Stratiform precipitation, vertical heating profiles, and the Madden-Julian Oscillation

Jialin Lin, Brian Mapes, Minghua Zhang, and Matthew Newman

Submitted to JAS, November 2002

ABSTRACT

The contribution of stratiform precipitation to the vertical profile of heating in the Madden-Julian Oscillation (MJO) is examined. Heating profiles in a strong MJO event in 1992-3 are calculated from the Tropical Ocean Global Atmosphere (TOGA) Coupled Ocean Atmosphere Response Experiment (COARE) sounding array data. Long-term heating estimates, derived from vorticity budgets in NCEP reanalysis, support the notion that this well-observed event was representative. Convective/stratiform precipitation estimates are obtained from the Tropical Rainfall Measurement Mission (TRMM) satellite. All datasets are filtered using a 30-70 day bandpass filter. The long-term MJO composites are constructed using linear correlation and linear regression with respect to time series of surface precipitation.

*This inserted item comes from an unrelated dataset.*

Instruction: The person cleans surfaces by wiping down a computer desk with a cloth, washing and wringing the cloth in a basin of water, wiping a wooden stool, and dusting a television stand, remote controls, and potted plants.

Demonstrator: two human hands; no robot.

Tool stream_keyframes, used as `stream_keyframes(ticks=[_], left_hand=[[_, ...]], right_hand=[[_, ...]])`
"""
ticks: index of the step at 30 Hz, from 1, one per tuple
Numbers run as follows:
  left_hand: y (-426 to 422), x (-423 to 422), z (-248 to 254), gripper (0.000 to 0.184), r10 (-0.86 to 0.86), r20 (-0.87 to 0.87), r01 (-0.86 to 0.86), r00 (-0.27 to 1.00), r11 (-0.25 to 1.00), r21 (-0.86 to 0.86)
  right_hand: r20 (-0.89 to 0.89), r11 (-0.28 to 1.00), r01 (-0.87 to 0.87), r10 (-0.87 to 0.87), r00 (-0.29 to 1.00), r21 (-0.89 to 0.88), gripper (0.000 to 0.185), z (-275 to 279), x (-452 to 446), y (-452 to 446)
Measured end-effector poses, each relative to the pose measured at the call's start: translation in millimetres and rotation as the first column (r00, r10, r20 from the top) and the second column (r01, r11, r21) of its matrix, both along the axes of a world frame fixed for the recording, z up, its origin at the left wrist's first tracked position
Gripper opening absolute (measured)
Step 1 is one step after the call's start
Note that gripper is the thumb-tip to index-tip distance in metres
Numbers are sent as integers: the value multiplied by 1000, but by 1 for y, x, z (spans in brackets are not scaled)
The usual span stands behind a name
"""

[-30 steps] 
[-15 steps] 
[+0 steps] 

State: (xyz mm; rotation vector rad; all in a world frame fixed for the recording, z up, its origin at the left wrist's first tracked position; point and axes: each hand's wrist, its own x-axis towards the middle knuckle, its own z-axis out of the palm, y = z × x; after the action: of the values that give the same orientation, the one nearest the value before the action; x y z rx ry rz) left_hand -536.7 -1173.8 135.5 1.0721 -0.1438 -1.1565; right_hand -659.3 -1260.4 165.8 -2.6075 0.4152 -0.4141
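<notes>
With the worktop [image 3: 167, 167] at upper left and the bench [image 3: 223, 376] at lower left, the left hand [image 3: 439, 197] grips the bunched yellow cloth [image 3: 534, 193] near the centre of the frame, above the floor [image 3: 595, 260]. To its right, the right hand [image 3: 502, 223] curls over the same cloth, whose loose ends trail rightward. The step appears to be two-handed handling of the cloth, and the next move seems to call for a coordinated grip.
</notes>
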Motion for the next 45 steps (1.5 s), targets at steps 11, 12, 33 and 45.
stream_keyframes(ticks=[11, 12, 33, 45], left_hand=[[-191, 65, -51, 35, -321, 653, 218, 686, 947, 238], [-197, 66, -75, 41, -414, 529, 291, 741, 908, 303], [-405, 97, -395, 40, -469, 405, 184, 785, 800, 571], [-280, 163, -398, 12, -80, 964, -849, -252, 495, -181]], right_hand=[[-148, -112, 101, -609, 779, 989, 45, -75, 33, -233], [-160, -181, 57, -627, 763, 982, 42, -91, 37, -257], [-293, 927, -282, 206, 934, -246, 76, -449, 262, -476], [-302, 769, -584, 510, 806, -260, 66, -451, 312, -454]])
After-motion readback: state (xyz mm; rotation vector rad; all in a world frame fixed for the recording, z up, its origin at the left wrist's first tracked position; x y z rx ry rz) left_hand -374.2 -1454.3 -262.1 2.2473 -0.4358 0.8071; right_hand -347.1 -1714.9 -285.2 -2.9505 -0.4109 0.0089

The observed MJO anomalous vertical heating profile is very top-heavy at the time of maximum precipitation. TRMM data show that the anomalous stratiform precipitation contributes more than 50% to the anomalous total precipitation in the MJO. This large fraction of stratiform precipitation significantly increases the anoma- lous heating in the upper troposphere and decreases the anomalous heating in the lower troposphere. This helps to make the heating profile top-heavy. The MJO anomalous vertical heating profiles in several GCMs and other models are shown to differ from the observations. The model heating profiles are generally middle-heavy. Based on the above results, it is hypothesed that the weak and fast MJO in the current GCMs may be partly caused by their middle-heavy anomalous vertical heating profiles.